Thursday, March 12, 2009

March snow

It snowed this morning. But you knew that. In a matter of minutes, from the time the wife went out to get the newspaper until gazing out the window a short time later, a white dusting covered Amarillo.

And you really knew that it snowed if you drove to work this morning where wet and icy roads made the interstate especially treacherous.

What was it, 85 degrees about this time last week? Snows this time of the year are not uncommon. Heck, any kind of weather this time of year is not uncommon.

One of the worst blizzards in this area's history happened around Feb. 20, 1971. As a kid, I remember there was lightning all night. Through bedroom curtains, it looked like a thunderstorm. It was coming down all right, but it was snow. About 20 inches of snow fell and it paralyzed the area for days.

The worst snowstorm I had the honor of driving in was on March 8, 1998. I was helping cover the South Central Regional championship basketball game between West Texas A&M and Central Oklahoma at the WT Fieldhouse.

A sudden blizzard hit just before tipoff that temporarily knocked out power and delayed the start of the game. It was a great game, one WT won, 105-101, to go to the national tournament. As hot as it was in the Fieldhouse, it was windy and snowy outside for at least two hours as the game raged on.

I was doing a column on the game for the next day. We were short on laptop computers so my plan was to drive back to the Globe-News and knock out a column in the office for our city edition. I just didn't know earlier in the day I'd have to do it in a whiteout.

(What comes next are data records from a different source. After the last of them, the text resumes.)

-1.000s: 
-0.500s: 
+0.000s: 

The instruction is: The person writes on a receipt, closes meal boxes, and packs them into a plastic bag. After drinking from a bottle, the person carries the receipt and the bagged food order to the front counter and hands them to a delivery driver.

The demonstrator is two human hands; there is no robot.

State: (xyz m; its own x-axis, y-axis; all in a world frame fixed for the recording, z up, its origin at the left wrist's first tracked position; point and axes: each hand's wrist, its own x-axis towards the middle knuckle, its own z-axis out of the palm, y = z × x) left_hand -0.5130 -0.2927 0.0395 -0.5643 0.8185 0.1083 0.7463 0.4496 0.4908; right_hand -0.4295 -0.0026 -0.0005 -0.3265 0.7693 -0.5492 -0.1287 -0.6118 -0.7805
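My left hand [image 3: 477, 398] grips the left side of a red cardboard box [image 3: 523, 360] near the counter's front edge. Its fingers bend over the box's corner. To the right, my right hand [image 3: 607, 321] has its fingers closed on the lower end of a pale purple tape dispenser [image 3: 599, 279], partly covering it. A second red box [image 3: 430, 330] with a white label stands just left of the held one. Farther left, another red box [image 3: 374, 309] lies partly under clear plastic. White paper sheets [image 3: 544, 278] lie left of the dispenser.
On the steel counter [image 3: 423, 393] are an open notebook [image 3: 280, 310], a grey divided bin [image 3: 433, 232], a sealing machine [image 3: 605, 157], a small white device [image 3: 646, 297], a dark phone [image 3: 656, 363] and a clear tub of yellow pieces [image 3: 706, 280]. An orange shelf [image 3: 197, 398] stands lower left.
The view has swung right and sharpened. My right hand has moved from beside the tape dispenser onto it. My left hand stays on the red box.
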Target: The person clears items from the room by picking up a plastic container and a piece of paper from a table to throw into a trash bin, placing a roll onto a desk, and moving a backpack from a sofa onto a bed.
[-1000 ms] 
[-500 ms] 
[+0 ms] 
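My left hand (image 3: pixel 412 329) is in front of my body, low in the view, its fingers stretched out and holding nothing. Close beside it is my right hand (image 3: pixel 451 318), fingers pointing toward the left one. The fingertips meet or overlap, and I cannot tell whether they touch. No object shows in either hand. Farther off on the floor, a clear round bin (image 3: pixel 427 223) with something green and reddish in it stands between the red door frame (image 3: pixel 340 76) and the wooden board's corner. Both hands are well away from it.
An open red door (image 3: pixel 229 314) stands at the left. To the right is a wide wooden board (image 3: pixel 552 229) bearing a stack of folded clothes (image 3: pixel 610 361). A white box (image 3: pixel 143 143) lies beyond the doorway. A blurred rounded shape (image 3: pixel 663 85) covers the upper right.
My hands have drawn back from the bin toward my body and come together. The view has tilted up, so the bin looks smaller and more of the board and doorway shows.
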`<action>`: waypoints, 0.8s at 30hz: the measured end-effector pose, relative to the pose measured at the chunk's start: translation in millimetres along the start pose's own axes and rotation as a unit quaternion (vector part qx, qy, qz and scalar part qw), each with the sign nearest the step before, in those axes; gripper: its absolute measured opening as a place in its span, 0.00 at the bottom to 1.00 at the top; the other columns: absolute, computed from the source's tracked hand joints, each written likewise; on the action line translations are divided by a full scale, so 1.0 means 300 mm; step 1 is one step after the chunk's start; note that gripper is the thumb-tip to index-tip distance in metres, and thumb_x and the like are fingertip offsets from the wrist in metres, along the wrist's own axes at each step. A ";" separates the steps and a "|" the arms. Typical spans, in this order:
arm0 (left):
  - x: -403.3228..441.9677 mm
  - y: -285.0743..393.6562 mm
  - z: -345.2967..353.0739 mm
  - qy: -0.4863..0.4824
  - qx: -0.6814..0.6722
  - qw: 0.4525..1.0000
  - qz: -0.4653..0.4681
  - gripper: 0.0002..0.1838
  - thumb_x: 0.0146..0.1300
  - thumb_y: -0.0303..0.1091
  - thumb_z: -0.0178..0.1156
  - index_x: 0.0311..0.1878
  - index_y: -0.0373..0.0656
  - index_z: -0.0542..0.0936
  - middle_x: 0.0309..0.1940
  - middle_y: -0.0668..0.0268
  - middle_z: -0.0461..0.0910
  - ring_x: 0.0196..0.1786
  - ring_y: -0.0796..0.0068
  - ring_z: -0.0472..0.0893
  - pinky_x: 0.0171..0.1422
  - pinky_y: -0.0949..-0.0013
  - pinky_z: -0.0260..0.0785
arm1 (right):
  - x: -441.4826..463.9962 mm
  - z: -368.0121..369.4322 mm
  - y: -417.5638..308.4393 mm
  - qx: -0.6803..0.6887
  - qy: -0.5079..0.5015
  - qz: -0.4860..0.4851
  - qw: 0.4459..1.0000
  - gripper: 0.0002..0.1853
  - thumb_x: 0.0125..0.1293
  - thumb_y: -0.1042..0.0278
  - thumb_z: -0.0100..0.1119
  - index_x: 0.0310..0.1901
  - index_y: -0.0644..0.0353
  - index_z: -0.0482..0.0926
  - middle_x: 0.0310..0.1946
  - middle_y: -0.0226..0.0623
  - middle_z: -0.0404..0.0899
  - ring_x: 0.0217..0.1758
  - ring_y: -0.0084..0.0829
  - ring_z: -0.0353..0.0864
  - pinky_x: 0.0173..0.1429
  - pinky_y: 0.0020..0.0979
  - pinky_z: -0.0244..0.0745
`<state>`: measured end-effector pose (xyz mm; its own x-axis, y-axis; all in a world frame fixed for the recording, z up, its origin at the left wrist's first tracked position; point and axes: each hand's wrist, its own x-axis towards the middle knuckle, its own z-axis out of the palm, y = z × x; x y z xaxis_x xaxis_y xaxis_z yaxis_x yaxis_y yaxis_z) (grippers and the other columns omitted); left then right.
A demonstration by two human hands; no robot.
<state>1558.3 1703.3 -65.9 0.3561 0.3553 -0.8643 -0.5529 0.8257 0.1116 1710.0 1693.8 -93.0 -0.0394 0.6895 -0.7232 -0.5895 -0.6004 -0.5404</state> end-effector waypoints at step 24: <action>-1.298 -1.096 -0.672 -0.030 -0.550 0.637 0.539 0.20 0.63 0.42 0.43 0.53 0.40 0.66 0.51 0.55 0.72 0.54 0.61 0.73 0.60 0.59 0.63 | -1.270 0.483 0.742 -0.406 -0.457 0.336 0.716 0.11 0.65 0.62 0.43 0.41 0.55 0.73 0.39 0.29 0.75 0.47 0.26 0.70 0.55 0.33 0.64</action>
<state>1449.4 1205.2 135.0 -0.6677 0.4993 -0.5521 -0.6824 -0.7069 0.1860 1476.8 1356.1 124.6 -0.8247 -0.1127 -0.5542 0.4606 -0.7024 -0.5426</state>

While more than 50 people spent the night in the Henson Activities Center, I had no choice but to get back. It was brutal. I could barely see in front of the hood. I had to concentrate on road reflectors to get any sense of where I was. Driving on an overpass was a strange sensation that you were heading to who knows where.

It took me 45 minutes to get back, but somehow I did. You could have bounced quarters off my shoulders they were so tight. God does look after idiots. I didn't know it until later but DPS closed I-27 between Amarillo and Canyon that night. There were more than 85 wrecks from 7 p.m. until midnight in Amarillo.

I'm sure it was in the 70s a couple of days later.